Two-dimensional rolls of seals or stamps in the medium of clay enabled goods to be given addresses indicating their owner
or their contents. Stone inscriptions named the deceased occupants of tombs.16 As signals in the absence of the source of
information, in other words through the decoupling of communication and interaction, inscriptions opened up, according to
Jan Assmann, the possibility in principle of literature.17

By contrast an administration of those great river irrigation systems in which cities and high cultures blossomed
presupposed the transition from inscribed tablets to skillfully crafted and optimised transportable writing surfaces: bamboo
and mulberry in China, unfired clay or clay fired for storage purposes in Mesopotamia, papyrus as the monopoly of the Nile
delta. Thus the same rivers on which the traffic of slave labour and goods flowed simultaneously carried (on the basis of a
calendar or goniometric mathematics) the commands of water allocation and the harvesting of products.18 The same cities
that translated the anthropological schema of head, hand and torso into the architectonic schema of palaces, streets and
storehouses 19 needed scripts for the processing transmission and storage of their data. This establishment of a unified area
is reflected in the texts themselves as a spatialisation of speech: since its very beginnings writing has yielded lists without
context which bear no traces of oral or written communication networks, but for this precise reason no longer have any
equivalent in everyday situations.20

By contrast, outreachings beyond the unified area - the founding of empires in other words - only became possible when
states in both the ancient world and the modern took over control of the warrior messengers and additionally, in the ancient
world since 1200 BC, after the crossing of two breeds of horse, made messengers and warriors mobile.21 In classical times,
"There was," in the immortal words of Herodotus, "nothing swifter on earth" than the alliance of media which, under the
Achaemenides, combined Persia's Royal Way with a mounted staging messenger service to carry "urgent messages at a fast
trot, in the face of all natural adversities, from rider to rider, from stage to stage.22 Angareion, the Persian name of this
military mail, is the root of the Greek word for messenger and consequently of all Christian angels.
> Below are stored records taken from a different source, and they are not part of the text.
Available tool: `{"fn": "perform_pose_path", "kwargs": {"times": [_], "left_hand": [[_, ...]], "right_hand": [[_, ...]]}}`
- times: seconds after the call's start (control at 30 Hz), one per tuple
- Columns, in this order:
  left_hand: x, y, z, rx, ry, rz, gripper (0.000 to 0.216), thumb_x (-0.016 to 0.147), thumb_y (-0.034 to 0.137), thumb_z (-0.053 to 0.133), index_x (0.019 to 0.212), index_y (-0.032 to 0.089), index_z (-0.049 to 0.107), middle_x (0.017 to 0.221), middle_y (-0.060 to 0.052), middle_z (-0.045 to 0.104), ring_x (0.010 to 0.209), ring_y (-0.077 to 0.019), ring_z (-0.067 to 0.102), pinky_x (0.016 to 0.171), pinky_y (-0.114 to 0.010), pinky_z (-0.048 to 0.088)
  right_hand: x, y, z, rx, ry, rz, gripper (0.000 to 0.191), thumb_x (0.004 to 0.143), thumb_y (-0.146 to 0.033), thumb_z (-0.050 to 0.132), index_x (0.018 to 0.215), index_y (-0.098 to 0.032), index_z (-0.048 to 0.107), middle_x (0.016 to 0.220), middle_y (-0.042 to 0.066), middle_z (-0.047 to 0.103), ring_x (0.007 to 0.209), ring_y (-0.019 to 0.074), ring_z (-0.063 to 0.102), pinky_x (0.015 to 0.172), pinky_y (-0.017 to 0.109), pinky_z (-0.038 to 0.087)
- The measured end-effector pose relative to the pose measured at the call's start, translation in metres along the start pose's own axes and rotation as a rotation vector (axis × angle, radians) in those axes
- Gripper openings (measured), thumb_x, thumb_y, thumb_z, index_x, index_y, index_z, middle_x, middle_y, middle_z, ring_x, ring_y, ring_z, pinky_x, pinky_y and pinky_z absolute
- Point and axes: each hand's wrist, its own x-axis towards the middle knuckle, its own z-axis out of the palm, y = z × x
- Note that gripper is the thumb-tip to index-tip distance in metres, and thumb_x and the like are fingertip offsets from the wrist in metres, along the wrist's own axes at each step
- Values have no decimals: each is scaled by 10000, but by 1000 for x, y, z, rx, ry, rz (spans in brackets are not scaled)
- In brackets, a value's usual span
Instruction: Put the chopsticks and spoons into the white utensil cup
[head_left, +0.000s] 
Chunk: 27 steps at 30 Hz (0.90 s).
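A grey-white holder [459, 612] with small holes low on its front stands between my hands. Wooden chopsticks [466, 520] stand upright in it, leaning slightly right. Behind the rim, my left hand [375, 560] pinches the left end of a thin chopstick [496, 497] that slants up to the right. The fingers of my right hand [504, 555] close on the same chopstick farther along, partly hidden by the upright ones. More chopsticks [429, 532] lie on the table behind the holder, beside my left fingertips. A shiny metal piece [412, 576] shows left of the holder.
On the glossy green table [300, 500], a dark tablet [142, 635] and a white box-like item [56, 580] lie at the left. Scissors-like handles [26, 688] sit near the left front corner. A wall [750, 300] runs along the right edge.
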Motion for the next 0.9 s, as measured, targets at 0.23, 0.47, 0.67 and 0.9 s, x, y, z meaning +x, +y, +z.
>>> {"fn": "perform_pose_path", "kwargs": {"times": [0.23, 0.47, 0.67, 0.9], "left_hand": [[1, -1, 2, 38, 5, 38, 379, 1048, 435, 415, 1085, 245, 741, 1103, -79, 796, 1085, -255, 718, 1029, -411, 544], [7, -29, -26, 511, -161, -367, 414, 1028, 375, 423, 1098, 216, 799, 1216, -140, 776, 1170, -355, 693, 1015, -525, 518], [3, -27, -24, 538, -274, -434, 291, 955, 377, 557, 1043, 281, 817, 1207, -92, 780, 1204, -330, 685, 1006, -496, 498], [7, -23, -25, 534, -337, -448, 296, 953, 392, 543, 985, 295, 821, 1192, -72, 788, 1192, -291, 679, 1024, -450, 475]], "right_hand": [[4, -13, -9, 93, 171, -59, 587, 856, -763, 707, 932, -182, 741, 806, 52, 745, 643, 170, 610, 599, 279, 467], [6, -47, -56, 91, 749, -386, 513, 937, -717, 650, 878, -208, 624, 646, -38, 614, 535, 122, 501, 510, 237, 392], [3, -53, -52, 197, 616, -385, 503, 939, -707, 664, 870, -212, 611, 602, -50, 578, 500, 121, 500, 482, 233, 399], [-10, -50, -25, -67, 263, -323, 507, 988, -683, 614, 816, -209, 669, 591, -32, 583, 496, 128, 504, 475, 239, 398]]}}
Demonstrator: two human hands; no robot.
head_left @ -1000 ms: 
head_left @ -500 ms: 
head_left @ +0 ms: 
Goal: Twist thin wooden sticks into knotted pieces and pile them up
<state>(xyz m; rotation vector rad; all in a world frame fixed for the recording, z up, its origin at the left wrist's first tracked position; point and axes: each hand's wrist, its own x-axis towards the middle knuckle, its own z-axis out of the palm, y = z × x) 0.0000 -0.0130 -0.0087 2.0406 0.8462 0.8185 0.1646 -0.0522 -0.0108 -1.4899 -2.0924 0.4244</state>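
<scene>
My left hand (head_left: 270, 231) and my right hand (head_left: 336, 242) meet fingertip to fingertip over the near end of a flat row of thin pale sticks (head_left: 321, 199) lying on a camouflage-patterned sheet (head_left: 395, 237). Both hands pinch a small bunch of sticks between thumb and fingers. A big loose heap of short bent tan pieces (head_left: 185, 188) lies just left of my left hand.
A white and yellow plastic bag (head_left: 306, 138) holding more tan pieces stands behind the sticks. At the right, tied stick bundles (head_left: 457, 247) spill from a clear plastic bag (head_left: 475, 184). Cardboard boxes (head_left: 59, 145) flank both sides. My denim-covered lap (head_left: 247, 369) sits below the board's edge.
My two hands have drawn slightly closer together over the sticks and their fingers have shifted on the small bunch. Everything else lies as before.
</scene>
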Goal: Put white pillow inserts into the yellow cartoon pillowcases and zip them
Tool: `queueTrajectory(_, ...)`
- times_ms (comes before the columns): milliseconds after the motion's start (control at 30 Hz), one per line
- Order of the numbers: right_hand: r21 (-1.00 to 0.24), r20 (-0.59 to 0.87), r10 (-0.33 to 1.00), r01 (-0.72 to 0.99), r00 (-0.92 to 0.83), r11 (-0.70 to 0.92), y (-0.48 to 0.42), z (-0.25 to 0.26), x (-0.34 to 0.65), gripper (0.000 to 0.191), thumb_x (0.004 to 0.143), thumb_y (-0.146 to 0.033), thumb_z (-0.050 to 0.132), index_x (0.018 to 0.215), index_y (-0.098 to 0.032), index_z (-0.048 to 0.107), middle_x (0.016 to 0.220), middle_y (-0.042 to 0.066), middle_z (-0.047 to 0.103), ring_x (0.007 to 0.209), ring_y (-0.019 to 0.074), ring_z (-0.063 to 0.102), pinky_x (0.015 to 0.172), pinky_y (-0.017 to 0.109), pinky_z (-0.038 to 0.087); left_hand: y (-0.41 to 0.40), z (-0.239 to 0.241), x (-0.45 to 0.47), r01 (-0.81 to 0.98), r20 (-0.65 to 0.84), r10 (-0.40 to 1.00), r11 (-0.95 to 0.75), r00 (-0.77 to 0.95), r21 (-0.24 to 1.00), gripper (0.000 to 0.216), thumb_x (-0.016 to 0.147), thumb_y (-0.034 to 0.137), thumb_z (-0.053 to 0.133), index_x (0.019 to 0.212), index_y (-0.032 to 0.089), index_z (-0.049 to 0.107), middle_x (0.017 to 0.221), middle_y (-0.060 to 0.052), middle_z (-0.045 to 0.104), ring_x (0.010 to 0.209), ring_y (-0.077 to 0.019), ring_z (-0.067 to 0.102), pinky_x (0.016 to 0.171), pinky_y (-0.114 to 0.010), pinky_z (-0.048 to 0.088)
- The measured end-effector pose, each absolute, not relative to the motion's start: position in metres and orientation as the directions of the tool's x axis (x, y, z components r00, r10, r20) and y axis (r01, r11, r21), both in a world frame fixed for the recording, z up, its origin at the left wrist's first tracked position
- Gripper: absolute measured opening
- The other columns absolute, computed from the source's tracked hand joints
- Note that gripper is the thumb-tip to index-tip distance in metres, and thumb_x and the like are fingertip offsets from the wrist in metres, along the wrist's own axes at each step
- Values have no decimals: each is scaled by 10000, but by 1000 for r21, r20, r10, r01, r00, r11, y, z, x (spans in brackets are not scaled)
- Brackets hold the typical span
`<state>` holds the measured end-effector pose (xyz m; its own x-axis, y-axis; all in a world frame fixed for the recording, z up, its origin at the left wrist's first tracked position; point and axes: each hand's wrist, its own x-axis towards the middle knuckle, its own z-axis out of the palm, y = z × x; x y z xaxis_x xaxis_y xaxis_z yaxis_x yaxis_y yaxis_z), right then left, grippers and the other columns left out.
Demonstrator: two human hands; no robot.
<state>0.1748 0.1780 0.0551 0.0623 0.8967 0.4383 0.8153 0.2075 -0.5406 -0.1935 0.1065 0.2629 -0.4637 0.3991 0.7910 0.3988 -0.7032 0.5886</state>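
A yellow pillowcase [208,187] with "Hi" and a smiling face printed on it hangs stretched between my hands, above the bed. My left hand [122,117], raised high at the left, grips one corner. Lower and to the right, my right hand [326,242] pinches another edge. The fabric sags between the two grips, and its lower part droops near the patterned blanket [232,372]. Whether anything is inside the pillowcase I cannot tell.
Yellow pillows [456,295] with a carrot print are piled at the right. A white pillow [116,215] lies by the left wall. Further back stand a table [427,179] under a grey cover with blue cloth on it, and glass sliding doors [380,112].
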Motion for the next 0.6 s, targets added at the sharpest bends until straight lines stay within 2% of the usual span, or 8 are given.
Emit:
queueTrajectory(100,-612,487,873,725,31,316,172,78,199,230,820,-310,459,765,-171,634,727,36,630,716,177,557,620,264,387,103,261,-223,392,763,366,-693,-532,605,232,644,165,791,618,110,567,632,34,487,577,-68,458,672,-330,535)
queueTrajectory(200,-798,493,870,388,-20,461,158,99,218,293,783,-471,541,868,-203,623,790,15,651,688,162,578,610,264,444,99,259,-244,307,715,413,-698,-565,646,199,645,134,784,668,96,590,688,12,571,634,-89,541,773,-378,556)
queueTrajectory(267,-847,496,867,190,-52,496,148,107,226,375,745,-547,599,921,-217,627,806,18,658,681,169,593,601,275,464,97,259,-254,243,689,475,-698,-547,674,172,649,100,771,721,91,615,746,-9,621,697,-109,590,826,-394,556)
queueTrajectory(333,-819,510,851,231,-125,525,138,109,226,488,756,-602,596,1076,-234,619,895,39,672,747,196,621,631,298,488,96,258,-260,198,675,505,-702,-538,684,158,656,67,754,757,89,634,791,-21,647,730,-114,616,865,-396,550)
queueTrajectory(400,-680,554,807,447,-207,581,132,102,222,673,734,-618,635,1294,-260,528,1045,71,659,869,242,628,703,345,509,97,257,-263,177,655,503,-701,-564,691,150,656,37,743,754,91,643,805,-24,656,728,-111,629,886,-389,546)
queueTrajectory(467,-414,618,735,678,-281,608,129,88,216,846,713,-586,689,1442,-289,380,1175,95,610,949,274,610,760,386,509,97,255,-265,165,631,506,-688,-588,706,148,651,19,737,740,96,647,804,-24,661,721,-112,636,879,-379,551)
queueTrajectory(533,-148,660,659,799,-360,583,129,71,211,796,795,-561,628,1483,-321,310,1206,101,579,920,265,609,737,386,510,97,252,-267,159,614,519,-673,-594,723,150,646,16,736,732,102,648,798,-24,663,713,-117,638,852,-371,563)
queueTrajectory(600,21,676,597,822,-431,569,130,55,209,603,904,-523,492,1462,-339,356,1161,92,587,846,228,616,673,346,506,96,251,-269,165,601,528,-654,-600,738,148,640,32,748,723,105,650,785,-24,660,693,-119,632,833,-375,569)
The Greek polis had but one script to set against a communications empire such as the Persian, but in contrast to oriental
bureaucracies it was entirely susceptible *of orality. Firstly the Greek alphabet (from Indo-European necessities and
because it developed in the course of commercial and translation intercourse with semitic consonant scripts) turned
redundant consonants into vowels, thus performing the first total analysis of a spoken language - and in principle of all
such.23 The fact that vowel signs for the first time encoded prosodic-musical elements of speech permitted of a musical
notation, and in the Pythagorean school for the simple reason that Greek letters also possessed numerical values 24, a
mathematisation of music, to the extent that this remained a matter of abstract intervals.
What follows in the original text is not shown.